#### [EXERCISE AIM]
Nothing but text lines should be duplicated: start with the first line of the listing below and stop after the line holding "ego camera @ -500", omitting pictures.

(Beginning of DATA)

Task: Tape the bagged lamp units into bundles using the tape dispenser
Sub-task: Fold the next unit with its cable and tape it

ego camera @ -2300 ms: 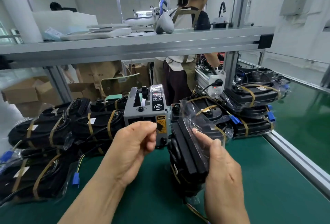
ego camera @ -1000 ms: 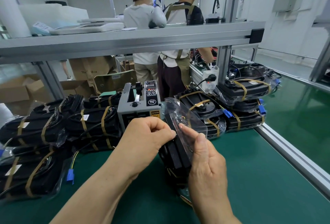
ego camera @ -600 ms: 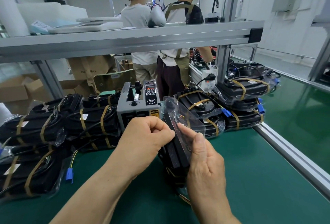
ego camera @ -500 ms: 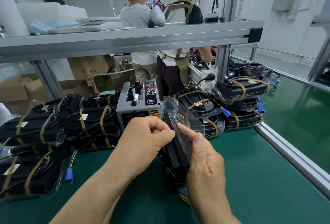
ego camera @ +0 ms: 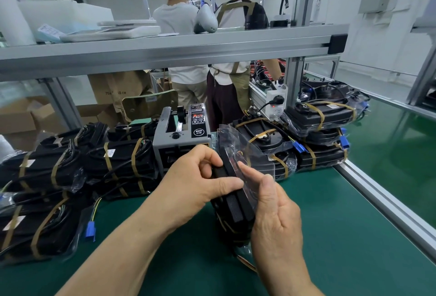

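**Taping station: stack on edge, dispenser just behind**

Setting: green table [ego camera: 330, 236] under a grey metal shelf [ego camera: 165, 48]; two people [ego camera: 236, 17] stand beyond with their backs turned.

Item 1, lamp units [ego camera: 232, 203]: black, bagged, stacked and stood on edge near the front of the table. The long axis runs from the table up and away toward the dispenser, and the loose bag mouth fans out at the top.

Item 2, left hand [ego camera: 200, 177]: fingers curled over the stack's top edge, thumb laid across its near side. Whether tape sits under them cannot be told.

Item 3, right hand [ego camera: 276, 215]: one digit pressed flat on the plastic; the rest hidden behind the stack, apparently gripping it.

Item 4, tape dispenser [ego camera: 181, 135]: grey, just behind the left hand, which is the nearer one for pulling a strip.

Item 5, taped bundles [ego camera: 118, 161]: piled on both sides of the dispenser.

Markings: the dispenser's round black label seems to read "BSMI"; its red display is illegible. A carton [ego camera: 115, 90] shows "75" and "CM". The bundle labels are too small to read.
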`<act>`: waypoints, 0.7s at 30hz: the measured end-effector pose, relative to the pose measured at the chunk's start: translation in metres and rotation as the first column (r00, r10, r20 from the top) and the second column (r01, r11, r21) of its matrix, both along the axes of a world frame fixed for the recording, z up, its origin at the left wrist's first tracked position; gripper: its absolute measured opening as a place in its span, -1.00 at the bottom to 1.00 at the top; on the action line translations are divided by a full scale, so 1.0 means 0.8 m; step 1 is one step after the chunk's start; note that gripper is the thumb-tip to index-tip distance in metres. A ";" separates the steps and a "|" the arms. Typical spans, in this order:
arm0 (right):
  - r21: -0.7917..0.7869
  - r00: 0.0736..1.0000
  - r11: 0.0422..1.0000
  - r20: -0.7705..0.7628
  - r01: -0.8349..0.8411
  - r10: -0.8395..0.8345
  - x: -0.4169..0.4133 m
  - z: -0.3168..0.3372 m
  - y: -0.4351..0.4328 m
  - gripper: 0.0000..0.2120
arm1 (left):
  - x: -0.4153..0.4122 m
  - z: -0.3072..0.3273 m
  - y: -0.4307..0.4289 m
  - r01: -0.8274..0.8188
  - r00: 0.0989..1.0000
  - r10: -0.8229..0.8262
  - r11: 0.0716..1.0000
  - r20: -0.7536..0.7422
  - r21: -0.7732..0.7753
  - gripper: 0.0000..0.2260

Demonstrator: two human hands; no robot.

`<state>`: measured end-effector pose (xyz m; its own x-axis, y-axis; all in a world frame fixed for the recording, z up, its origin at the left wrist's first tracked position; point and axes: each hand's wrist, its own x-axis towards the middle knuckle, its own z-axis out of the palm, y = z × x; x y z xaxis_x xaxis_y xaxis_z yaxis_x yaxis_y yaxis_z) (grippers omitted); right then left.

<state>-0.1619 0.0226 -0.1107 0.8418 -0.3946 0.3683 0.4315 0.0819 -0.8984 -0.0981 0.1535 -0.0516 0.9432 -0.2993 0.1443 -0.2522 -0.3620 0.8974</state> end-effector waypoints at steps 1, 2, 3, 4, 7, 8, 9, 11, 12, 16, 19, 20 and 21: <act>0.008 1.000 1.000 0.006 -0.006 0.006 0.000 0.000 -0.001 -0.59 | 0.001 0.002 0.002 0.017 1.000 -0.017 1.000 -0.004 0.015 -0.60; 0.014 1.000 1.000 0.012 -0.012 0.012 0.001 0.001 -0.001 -0.59 | 0.003 0.005 0.003 0.028 1.000 -0.028 0.999 -0.007 0.019 -0.62; 0.028 1.000 0.999 0.019 -0.025 0.024 0.001 0.002 -0.002 -0.60 | 0.006 0.008 0.004 0.032 0.999 -0.032 0.999 -0.013 0.010 -0.63; 0.048 0.998 0.998 0.029 -0.048 0.047 0.001 0.003 -0.002 -0.60 | 0.008 0.011 0.005 0.031 0.999 -0.032 0.999 -0.026 -0.007 -0.64; 0.067 0.994 0.992 0.045 -0.103 0.100 0.002 0.005 -0.004 -0.60 | 0.013 0.017 0.005 0.017 0.997 -0.021 0.998 -0.076 -0.058 -0.59; 0.071 0.993 0.991 0.049 -0.112 0.109 0.002 0.005 -0.004 -0.60 | 0.014 0.018 0.005 0.014 0.996 -0.020 0.998 -0.088 -0.065 -0.58; 0.076 0.992 0.990 0.055 -0.117 0.113 0.001 0.004 -0.005 -0.60 | 0.014 0.019 0.006 0.012 0.995 -0.018 0.998 -0.096 -0.063 -0.57; 0.073 0.993 0.991 0.058 -0.108 0.104 0.000 0.003 -0.005 -0.60 | 0.015 0.018 0.007 -0.016 0.995 0.014 1.000 -0.100 -0.021 -0.54; 0.065 0.994 0.993 0.058 -0.096 0.092 -0.001 0.002 -0.006 -0.60 | 0.015 0.017 0.007 -0.047 0.994 0.048 0.999 -0.094 0.022 -0.50; 0.053 0.992 0.995 0.089 -0.090 0.085 0.000 -0.008 -0.007 -0.62 | 0.006 0.012 0.007 0.067 0.984 -0.061 0.997 -0.168 0.032 -0.55; -0.011 0.988 0.997 0.130 -0.081 0.082 0.005 -0.014 -0.004 -0.64 | 0.001 0.013 0.007 0.140 0.990 -0.140 0.987 0.005 0.080 -0.71; -0.054 0.987 0.995 0.130 -0.087 0.093 0.007 -0.017 -0.004 -0.63 | 0.002 0.012 0.009 0.104 0.990 -0.115 0.987 0.088 0.122 -0.70; -0.077 0.986 0.991 0.115 -0.111 0.120 0.009 -0.022 -0.005 -0.63 | 0.002 0.009 0.011 0.056 0.986 -0.079 0.987 0.150 0.154 -0.66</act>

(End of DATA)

#### [OUTPUT]
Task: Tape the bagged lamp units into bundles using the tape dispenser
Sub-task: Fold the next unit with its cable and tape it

ego camera @ -2300 ms: 
ego camera @ -1000 ms: 
ego camera @ -600 ms: 
ego camera @ -500 ms: 

This exercise requires no additional answer.